The world has become so media-oriented that everywhere we turn, we get bombarded with images of photo shopped beautiful women in television, movies, and the internet, even on billboards on the street. My four-year old niece told me that she needs to go on a diet. There are even air-brush makeup kits available for sale to the general public that helps you look photo-shopped. Really? Photo-shopped is the real ‘beautiful’ these days?What is happening to this world? Audre Lorde’s poem “Good Mirrors are not Cheap” is an excellent form of poetry that directly reflects the horrible consequences of the current social perception of beauty created by the media’s constant objective of achieving flawless perfection, causing men to have unrealistic expectations and women to feel less competent and beautiful creating a general dissatisfaction among people; she highlights how perceptions need to be changed instead, not the literal appearance of the individual.

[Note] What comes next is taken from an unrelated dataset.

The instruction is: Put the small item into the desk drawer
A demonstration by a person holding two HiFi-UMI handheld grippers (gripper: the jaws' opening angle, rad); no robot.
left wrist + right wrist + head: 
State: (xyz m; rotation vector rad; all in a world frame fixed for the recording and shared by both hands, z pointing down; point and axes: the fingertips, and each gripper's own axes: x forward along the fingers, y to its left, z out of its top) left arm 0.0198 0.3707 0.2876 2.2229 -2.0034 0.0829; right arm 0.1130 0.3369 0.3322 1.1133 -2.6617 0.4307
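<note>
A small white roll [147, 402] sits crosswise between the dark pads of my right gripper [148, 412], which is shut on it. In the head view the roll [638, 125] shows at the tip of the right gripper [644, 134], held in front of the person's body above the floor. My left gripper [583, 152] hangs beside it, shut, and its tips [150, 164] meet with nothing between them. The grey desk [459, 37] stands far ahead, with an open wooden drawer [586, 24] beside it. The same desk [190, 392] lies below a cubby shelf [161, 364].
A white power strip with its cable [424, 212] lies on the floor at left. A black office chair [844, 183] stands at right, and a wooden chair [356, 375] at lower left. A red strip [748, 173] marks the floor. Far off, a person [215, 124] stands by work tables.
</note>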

For my project, I want to create a video through still images that tells a story of a girl. The stills start with a text slide zooming out which says: “Once upon a time…” The background music at this point would be “Walking on Sunshine” by Katrina and the Waves. We see a girl, smiling, having fun, and just being herself. The still images show her walking. She is at this point in sweatpants, without a care in the world about the way she is dressed. Her parents enter in one slide and it is shown that they are yelling at her. The music now slowly changes to Evanescence’s “Good Enough”. The next slide shows her changed into different clothes, dressed in a more feminine, sophisticated apparel giving in to her parents’ wishes as to what is beautiful.
She continues walking until she meets her friends. They talk about her in a negative way. The next slide shows her with her hair and makeup done in a flawless way.
She continues walking until she meets a boy, whom she is obviously attracted to. He is seen to be making fun of her as well because of how she looks. She changes her appearance one more time.
She comes home sees a mirror, and a transformation is made in cut-outs from magazines, which leaves her nothing as to how she really is. But she still does not approve of herself. The mirror distorts her reflection.
She is seen to be upset, and then she realizes that she is happiest when she is herself, pleasing only her and no one else. The music changes to Christina Aguilera’s “Beautiful”. She changes back to her sweats and t-shirt. A rewind is seemed to be made of the slides showing her walking backwards. She meets the boy and leaves him, meets the girls, leaves them, sees her parents and hugs them. She is seen to be dancing in front of the mirror now. The video ends with a picture of her in front of the mirror posing like a supermodel in sweats and no makeup that says: . “I am beautiful because I am real.” The last slide fades to black…leaving a text slide that says: “and she lived happily ever after…”
The moral of the story is that you are beautiful no matter what. You don’t need any makeup to feel that way.